Dear Jason,
I haven’t heard from you in a while! Seems I always start my letters off with that sentence. The last time you wrote, you said it was because you have been really down. I’m so sorry to hear this, if it is in fact still true. I pray for you daily.
So begins my most recent monthly letter to my “Prison Pen Pal”, Jason. I cannot tell you any more about Jason, except his last name, which I won’t, and the prison in California in which he is incarcerated, which I won’t. Oh, and I can tell you his prison number and his bunk number. Yes, I can tell you where he sleeps. But I don’t know if he sleeps well. I do know he does not live well. And, I suppose, that is the aim of incarceration: to punish those who have done wrong.
I was matched with Jason through a religious organization based in Washington D.C. Inmates express an interest in having a pen pal and are then matched with a volunteer, like me.
The organization’s stated goal: “The prison pen pal program is one of hope… it helps instill a positive attitude due to hopeful messages we send; and, most importantly, it tells the inmate someone cares.”
Well, I thought, I can do that.
The rules are these: write about daily happenings, sports, current events, spiritual matters. Do not tell the inmate your last name, do not offer personal information about your family, do not send money, gifts, stamps. A small prayer card or poem is allowed.
So, with rules firmly ensconced in my brain, I sit down to write the letter.
And I am stuck.
Just what do you write to someone who lives worlds away, both literally and figuratively? Do I tell him stories of things “the rest of us” are doing? Does he really want to hear about my trip to Knoxville? My daughter’s wedding? Our camping trips? The weather? All things he is not able to experience for what I assume has been and will be a very long time?
What else is there for me to write about? So I proceed to tell him about my impossibly cheerful life.
Then I ask him about his life. I ask what he is reading, if he watches TV, what else he is doing.
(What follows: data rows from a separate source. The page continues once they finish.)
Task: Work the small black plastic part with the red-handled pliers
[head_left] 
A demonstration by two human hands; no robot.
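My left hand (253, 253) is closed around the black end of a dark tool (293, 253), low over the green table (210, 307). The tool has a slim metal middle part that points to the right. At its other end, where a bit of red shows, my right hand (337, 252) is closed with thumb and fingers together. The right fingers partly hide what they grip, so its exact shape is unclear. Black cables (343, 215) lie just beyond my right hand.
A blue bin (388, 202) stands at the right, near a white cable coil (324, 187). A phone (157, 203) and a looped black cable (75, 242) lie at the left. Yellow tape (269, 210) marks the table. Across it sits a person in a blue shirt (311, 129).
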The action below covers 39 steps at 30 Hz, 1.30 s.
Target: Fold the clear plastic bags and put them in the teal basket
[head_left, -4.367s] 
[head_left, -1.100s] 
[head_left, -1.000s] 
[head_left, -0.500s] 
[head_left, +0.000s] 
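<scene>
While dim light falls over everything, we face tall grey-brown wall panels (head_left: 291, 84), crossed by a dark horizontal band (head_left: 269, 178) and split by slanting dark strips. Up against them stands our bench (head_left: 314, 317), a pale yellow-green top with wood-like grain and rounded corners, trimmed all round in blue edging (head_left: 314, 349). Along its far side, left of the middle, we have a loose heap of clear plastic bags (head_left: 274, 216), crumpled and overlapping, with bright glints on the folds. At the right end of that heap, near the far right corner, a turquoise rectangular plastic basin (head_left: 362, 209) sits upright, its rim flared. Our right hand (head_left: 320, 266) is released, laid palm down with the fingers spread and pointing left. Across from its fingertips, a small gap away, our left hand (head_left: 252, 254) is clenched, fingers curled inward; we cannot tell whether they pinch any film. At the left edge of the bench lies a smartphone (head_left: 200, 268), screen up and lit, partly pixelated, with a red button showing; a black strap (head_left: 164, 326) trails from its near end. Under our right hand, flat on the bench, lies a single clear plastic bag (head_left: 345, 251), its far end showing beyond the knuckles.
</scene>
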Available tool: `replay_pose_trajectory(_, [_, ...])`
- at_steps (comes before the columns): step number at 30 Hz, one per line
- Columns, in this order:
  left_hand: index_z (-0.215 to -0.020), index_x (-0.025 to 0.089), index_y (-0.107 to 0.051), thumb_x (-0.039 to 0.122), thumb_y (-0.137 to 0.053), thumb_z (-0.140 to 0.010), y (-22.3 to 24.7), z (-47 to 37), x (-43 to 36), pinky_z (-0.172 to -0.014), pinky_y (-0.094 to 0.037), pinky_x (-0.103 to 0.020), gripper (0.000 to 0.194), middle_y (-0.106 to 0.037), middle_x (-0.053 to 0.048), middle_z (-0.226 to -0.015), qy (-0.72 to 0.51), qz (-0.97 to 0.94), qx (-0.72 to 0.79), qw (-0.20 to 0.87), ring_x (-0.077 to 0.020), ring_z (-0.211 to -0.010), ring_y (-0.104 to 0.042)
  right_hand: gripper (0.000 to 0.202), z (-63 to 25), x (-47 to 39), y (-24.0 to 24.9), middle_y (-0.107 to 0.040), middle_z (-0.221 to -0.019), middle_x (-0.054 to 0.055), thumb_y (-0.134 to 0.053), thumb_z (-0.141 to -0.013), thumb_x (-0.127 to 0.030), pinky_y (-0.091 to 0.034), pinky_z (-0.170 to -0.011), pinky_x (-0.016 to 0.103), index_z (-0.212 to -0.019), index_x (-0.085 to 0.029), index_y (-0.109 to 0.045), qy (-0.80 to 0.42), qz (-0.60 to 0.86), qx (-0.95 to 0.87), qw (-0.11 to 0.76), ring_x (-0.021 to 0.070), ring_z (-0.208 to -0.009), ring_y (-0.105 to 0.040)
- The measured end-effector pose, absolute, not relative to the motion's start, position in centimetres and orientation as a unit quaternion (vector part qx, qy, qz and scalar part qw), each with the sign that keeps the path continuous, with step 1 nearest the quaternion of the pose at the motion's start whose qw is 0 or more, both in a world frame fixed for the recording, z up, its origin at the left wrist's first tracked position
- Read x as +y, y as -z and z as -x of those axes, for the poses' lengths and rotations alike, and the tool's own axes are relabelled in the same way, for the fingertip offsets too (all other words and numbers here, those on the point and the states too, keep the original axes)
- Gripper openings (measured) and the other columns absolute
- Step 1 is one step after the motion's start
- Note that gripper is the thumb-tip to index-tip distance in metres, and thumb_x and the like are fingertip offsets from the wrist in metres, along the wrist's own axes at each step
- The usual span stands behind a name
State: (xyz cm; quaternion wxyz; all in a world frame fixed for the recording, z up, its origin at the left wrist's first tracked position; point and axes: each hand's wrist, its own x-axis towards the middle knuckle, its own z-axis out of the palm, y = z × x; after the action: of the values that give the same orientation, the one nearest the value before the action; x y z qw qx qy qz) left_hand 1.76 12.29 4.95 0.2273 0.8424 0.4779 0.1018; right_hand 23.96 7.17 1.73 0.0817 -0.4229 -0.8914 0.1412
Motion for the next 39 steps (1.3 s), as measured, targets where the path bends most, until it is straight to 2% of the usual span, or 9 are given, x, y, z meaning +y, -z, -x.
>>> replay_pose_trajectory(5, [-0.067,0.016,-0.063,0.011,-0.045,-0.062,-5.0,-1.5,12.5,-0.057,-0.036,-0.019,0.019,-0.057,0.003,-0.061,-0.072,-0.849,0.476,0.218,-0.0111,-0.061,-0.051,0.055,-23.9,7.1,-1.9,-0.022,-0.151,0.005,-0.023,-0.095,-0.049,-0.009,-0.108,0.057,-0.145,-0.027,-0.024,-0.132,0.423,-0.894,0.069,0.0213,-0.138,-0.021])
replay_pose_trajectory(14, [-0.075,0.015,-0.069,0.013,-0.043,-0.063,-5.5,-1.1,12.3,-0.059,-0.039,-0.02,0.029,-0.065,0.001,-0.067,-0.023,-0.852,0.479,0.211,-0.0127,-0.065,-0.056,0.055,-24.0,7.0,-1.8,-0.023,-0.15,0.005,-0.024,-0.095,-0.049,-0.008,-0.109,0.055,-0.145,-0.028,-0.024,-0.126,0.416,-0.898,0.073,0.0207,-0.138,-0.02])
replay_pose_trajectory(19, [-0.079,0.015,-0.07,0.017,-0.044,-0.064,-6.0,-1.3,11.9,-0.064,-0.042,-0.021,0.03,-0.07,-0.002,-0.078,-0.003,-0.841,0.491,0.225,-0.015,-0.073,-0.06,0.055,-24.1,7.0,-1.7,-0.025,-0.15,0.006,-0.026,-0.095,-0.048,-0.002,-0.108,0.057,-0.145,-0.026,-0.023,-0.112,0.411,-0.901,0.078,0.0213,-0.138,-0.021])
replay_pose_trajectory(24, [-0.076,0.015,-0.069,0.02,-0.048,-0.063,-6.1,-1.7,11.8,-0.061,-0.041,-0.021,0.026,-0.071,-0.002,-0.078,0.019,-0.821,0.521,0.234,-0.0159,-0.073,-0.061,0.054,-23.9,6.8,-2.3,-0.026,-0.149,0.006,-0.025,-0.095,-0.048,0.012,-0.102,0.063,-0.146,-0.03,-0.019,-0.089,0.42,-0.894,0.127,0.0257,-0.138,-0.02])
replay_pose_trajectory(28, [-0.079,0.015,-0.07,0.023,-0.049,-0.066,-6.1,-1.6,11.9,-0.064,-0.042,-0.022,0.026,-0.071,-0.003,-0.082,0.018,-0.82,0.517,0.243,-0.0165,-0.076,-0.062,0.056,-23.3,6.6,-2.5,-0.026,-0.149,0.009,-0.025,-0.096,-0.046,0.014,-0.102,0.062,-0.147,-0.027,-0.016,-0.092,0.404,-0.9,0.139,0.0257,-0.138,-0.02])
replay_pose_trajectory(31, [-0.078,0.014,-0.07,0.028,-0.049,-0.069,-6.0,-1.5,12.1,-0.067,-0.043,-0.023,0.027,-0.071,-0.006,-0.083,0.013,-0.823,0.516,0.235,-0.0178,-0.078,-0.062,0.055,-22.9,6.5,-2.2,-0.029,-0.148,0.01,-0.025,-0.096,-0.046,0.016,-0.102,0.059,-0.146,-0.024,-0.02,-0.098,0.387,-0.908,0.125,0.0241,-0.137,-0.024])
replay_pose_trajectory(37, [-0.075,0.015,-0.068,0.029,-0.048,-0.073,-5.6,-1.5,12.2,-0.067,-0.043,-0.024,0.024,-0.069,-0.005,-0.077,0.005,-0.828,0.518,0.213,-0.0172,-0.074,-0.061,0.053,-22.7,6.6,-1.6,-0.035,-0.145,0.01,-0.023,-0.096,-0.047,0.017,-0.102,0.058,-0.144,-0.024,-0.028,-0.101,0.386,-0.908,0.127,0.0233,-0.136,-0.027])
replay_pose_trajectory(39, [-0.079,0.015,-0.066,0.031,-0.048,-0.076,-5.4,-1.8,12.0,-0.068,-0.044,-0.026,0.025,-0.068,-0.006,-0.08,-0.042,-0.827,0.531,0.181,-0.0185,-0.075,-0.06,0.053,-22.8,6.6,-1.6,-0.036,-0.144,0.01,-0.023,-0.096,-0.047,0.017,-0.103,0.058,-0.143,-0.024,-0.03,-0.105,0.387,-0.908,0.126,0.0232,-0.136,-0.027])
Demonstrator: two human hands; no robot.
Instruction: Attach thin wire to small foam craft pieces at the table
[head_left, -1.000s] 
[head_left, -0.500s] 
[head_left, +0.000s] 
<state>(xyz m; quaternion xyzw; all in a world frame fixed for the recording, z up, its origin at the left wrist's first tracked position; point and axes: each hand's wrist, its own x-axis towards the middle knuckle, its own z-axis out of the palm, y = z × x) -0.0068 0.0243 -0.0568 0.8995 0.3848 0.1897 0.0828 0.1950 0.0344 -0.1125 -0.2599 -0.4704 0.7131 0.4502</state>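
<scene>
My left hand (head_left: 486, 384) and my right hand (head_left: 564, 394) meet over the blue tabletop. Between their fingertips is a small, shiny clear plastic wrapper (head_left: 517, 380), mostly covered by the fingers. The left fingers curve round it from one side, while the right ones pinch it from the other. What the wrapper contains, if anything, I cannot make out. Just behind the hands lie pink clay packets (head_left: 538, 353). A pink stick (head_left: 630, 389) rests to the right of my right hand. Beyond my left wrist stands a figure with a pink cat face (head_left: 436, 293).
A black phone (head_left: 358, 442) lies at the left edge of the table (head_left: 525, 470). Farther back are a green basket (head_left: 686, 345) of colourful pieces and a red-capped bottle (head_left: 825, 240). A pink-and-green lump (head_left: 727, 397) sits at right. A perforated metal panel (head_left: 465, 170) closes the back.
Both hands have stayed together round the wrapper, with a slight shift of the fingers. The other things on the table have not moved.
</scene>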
I desperately want him to tell me that he is taking a class, earning his GED or college degree, that he is training for a job for when he gets out. I desperately want to know that our prison system is just as interested in rehabilitation as it is in punishment.
Finally, I get down to the spiritual stuff: I tell him that I am praying for him daily, which I am. How God loves him and watches over him, (and don’t I hope that’s true!). I’ve found a collection of inspirational cards, and I send one with each letter. On one side is a Bible verse: “May you be strengthened with all power, according to his glorious might”, and on the other side an inspirational quote: “The stars may fall, but God’s promises will stand and be fulfilled.” Another card says, “If life hands you lemons, keep calm and make lemonade!” I throw that card away.
Jason sometimes writes back, although not often. He is a good writer. His first letter asks for money, to pay for coffee and stamps and toothpaste. I am not allowed to do this, but honestly, it nearly kills me, because $15 means nothing to me. I don’t send the money, and I tell him so, and he does not ask again. Jason’s subsequent letters comment on my news, and he offers congratulations to my daughter on her marriage. He hopes to marry one day himself. He often tells me he is depressed about “some of my dealings”. He sounds pretty hopeless, but he does pray that “God and the Mother will make a way…”. He is a devout Catholic; I tell him I am a devout Lutheran.
With my last 2 letters, I send a poem. Here is one:
The Peace Of Wild Things - by Wendell Berry
When despair grows in me
and I wake in the night at the least sound
in fear of what my life and my children's lives may be,
I go and lie down where the wood drake
rests in his beauty on the water, and the great heron feeds.
I come into the peace of wild things
who do not tax their lives with forethought
of grief. I come into the presence of still water.
And I feel above me the day-blind stars
waiting for their light. For a time
I rest in the grace of the world, and am free.
I do not know Jason’s crime, and I choose not to think about it. I do choose to think of Jason as a good human being, someone who wants to turn his life around. My cheerful disposition allows me no less. Even if he is a really “rotten-to-the-core guy”, I still think, perhaps naively, that there is hope. And a chance at redemption. I know the prison guards might tell me differently.
Still, I choose to hope. And to believe. And to let someone know that I care.